Available records →
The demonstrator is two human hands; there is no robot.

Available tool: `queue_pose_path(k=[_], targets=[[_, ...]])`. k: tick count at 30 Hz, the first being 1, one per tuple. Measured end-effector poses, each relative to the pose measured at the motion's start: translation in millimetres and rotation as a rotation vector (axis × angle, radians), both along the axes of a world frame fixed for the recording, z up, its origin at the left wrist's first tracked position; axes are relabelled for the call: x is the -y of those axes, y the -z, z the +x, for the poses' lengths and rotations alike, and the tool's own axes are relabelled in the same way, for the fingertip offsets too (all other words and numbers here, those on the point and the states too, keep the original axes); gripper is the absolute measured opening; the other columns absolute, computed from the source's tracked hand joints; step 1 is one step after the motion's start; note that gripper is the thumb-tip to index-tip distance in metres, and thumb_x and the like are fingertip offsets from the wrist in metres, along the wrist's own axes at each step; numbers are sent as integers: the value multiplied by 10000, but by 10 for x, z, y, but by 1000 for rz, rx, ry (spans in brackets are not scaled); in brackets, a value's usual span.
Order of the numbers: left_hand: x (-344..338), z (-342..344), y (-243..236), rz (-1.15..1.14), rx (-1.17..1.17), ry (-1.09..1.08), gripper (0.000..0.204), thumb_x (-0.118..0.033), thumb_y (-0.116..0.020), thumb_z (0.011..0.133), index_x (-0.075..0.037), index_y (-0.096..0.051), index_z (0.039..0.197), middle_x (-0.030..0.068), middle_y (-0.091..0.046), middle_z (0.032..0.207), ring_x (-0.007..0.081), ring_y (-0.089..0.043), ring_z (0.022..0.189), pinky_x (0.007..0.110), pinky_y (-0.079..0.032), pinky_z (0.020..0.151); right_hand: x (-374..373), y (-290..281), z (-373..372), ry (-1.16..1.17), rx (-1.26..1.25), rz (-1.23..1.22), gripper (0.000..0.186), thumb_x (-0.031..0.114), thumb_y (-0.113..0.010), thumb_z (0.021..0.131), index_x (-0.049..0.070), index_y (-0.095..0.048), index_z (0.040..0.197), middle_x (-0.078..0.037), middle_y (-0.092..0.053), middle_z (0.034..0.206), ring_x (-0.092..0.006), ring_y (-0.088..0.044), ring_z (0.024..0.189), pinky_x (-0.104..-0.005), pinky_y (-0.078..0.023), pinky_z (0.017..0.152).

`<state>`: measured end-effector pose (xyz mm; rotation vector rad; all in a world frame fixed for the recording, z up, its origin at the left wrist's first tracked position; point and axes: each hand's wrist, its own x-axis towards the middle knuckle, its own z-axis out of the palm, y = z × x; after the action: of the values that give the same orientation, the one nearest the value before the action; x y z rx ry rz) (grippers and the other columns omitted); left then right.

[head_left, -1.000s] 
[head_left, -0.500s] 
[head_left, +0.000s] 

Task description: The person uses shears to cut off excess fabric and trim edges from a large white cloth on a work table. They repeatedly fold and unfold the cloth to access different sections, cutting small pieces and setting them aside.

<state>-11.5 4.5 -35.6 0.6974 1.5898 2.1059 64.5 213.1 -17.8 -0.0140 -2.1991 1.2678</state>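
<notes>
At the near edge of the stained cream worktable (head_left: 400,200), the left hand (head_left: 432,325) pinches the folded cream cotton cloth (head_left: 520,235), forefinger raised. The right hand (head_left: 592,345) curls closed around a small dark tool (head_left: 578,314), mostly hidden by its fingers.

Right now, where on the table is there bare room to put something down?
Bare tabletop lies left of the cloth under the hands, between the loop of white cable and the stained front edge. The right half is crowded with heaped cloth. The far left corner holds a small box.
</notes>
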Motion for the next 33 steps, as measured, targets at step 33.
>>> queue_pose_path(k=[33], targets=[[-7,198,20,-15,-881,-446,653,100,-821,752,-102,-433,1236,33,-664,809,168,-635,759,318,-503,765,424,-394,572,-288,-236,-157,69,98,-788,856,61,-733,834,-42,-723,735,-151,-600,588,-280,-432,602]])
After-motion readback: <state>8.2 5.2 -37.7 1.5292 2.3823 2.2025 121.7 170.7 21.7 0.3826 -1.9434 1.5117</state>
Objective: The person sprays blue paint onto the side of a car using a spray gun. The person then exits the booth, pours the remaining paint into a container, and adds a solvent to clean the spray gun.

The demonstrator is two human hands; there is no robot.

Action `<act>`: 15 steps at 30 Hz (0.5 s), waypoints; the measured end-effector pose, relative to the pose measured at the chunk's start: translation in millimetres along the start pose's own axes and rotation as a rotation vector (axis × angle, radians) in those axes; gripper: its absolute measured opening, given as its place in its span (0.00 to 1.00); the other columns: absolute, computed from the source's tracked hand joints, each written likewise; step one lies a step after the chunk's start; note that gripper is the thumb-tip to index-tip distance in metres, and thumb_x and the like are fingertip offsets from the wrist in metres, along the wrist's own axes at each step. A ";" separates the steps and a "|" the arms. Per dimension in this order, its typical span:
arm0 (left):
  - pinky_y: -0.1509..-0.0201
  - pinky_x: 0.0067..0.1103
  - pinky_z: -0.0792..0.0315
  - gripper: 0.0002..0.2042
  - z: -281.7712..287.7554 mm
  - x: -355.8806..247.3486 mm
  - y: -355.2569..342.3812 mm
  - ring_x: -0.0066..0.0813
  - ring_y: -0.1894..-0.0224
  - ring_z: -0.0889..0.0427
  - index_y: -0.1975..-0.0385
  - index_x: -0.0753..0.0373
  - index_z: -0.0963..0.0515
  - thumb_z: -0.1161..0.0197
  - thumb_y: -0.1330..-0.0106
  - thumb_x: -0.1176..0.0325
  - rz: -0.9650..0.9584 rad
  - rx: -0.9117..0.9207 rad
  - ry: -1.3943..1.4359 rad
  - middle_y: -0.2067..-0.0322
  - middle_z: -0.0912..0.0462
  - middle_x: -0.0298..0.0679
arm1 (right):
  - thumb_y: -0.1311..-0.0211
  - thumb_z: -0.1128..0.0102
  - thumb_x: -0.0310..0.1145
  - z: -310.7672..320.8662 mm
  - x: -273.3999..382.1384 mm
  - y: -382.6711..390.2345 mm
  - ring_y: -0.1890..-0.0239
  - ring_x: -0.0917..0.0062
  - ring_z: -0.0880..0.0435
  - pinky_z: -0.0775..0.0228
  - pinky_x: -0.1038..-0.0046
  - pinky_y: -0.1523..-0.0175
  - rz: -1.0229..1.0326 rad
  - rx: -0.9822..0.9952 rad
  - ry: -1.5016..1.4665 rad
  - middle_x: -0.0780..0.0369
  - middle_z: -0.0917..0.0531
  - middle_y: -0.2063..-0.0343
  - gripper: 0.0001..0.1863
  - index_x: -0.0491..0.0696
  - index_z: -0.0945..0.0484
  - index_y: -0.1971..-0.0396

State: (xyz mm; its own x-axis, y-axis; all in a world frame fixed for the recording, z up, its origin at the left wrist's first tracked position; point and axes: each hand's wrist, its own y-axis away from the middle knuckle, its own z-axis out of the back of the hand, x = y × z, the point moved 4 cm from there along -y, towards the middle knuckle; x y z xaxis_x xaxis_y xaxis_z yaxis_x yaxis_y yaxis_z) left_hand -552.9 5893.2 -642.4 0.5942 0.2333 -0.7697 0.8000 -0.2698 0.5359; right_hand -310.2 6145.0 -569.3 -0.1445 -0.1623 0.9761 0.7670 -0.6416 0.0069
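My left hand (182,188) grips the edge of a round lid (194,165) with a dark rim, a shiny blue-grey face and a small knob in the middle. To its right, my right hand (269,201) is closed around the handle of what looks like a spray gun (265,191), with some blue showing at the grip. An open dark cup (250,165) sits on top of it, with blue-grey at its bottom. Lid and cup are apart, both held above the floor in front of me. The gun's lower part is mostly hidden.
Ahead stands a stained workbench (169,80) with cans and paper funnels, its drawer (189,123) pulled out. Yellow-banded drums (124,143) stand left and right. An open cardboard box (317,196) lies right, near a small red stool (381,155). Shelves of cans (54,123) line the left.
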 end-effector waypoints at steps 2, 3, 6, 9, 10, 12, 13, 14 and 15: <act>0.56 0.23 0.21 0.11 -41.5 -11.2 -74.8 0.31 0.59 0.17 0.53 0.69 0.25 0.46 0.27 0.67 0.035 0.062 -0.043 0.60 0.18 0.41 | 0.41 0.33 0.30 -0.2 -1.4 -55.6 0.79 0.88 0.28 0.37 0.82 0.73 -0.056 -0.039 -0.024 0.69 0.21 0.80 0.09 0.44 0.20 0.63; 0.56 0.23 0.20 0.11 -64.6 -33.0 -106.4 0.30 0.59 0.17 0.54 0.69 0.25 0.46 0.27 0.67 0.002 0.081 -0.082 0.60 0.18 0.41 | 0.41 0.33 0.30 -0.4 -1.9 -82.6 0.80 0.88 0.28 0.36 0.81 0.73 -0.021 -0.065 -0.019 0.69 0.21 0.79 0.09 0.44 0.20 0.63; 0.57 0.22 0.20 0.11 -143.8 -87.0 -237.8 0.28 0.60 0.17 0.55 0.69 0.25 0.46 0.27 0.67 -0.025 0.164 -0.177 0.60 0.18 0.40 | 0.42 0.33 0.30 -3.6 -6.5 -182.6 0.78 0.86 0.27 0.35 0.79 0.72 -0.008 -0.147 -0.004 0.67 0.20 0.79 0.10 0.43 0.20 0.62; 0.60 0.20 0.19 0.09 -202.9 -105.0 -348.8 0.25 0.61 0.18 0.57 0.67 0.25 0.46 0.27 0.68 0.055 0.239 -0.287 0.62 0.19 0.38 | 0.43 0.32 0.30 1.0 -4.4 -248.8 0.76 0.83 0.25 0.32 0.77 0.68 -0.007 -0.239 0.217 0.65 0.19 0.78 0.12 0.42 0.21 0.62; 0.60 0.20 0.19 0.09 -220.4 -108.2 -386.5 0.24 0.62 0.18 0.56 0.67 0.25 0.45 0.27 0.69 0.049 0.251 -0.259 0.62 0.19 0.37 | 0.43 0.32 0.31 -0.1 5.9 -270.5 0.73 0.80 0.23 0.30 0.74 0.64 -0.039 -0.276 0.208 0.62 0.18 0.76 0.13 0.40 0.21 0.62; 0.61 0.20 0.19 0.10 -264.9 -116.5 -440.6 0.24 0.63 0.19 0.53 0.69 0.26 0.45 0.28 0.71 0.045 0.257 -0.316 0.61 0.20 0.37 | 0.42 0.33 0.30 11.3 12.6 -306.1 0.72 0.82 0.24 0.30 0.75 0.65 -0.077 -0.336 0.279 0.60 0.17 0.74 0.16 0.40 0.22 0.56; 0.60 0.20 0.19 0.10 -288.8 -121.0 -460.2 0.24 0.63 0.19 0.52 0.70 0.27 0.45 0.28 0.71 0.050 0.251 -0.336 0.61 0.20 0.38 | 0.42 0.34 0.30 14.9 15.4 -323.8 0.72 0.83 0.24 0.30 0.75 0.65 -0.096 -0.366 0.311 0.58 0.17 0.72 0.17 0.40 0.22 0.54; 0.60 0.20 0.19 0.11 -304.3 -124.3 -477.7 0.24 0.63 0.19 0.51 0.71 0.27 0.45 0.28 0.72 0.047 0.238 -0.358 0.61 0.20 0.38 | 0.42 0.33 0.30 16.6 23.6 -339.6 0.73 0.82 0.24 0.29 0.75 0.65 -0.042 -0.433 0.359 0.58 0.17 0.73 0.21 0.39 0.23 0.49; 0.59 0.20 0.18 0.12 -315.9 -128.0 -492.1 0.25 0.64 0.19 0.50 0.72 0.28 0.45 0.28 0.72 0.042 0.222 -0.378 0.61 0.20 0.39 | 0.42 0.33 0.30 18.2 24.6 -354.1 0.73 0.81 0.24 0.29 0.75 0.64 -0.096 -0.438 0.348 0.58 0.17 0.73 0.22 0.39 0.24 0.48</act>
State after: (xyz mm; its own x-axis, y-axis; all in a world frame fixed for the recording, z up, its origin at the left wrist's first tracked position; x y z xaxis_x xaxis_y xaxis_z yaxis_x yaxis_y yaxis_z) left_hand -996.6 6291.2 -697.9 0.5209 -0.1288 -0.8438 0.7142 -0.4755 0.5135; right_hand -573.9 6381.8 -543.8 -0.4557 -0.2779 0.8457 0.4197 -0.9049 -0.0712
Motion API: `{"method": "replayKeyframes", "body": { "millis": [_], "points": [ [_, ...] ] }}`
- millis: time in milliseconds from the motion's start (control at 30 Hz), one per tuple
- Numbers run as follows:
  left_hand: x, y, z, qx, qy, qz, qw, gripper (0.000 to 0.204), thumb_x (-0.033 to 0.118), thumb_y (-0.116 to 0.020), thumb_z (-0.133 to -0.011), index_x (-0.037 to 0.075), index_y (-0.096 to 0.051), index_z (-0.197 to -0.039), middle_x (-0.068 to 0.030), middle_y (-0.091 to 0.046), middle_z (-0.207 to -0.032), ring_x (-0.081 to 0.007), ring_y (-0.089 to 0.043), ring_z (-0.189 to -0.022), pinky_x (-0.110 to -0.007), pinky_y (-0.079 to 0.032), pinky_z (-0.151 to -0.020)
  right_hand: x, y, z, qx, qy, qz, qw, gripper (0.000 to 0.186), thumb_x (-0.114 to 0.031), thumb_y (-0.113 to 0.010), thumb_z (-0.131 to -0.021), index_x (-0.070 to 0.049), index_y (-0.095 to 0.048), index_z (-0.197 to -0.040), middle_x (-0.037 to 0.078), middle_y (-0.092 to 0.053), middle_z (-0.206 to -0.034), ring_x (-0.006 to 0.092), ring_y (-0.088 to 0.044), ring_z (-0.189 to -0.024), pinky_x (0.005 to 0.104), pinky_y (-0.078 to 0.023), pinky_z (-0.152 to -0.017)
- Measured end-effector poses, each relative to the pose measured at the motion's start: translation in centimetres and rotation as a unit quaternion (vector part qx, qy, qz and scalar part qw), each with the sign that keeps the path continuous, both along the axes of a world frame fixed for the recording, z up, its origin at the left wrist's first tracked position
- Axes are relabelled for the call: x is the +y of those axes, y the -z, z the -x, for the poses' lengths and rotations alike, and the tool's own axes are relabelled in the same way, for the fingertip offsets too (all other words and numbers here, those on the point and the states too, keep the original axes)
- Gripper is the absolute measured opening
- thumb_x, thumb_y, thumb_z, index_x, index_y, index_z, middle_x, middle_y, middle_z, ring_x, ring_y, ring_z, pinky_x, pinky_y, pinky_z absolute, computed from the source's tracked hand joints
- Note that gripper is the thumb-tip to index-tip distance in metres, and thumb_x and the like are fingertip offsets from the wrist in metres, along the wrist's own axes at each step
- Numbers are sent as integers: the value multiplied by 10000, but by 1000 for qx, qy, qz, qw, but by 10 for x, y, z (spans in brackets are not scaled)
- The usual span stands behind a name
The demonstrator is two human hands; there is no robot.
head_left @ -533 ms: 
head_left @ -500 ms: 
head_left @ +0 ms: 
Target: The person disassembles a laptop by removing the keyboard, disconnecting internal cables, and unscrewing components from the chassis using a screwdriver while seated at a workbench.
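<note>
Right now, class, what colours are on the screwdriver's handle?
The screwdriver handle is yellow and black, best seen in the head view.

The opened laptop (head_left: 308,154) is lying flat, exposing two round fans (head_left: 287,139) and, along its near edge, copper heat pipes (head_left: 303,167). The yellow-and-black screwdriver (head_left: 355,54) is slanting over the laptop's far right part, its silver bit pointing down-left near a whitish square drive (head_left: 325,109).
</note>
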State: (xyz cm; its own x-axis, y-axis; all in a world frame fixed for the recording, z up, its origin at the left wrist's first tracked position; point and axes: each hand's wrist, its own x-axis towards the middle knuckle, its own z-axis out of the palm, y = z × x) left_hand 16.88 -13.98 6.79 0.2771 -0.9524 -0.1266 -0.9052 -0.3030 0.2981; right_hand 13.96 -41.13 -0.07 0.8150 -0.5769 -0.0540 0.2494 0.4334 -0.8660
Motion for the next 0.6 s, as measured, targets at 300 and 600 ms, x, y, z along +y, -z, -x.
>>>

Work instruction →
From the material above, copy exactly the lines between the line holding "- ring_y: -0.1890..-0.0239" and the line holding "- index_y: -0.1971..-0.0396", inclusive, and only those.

Completed exercise →
  - ring_y: -0.1890..-0.0239
  - ring_x: -0.0917..0.0062
  - ring_z: -0.0880..0.0435
  - pinky_z: -0.0775..0.0228
  - pinky_x: -0.1038..-0.0046
  - pinky_y: -0.1523..-0.0175
  - rz: -1.0229..1.0326 rad
  - rx: -0.9822..0.9952 rad
  - ry: -1.5016..1.4665 rad
  - middle_x: -0.0780..0.0369
  - middle_z: -0.0917..0.0531
  - middle_y: -0.2063..-0.0343
  - gripper: 0.0001..0.1863
  - index_x: -0.0491..0.0696
  - index_z: -0.0945..0.0484
  - index_y: -0.1971..-0.0396

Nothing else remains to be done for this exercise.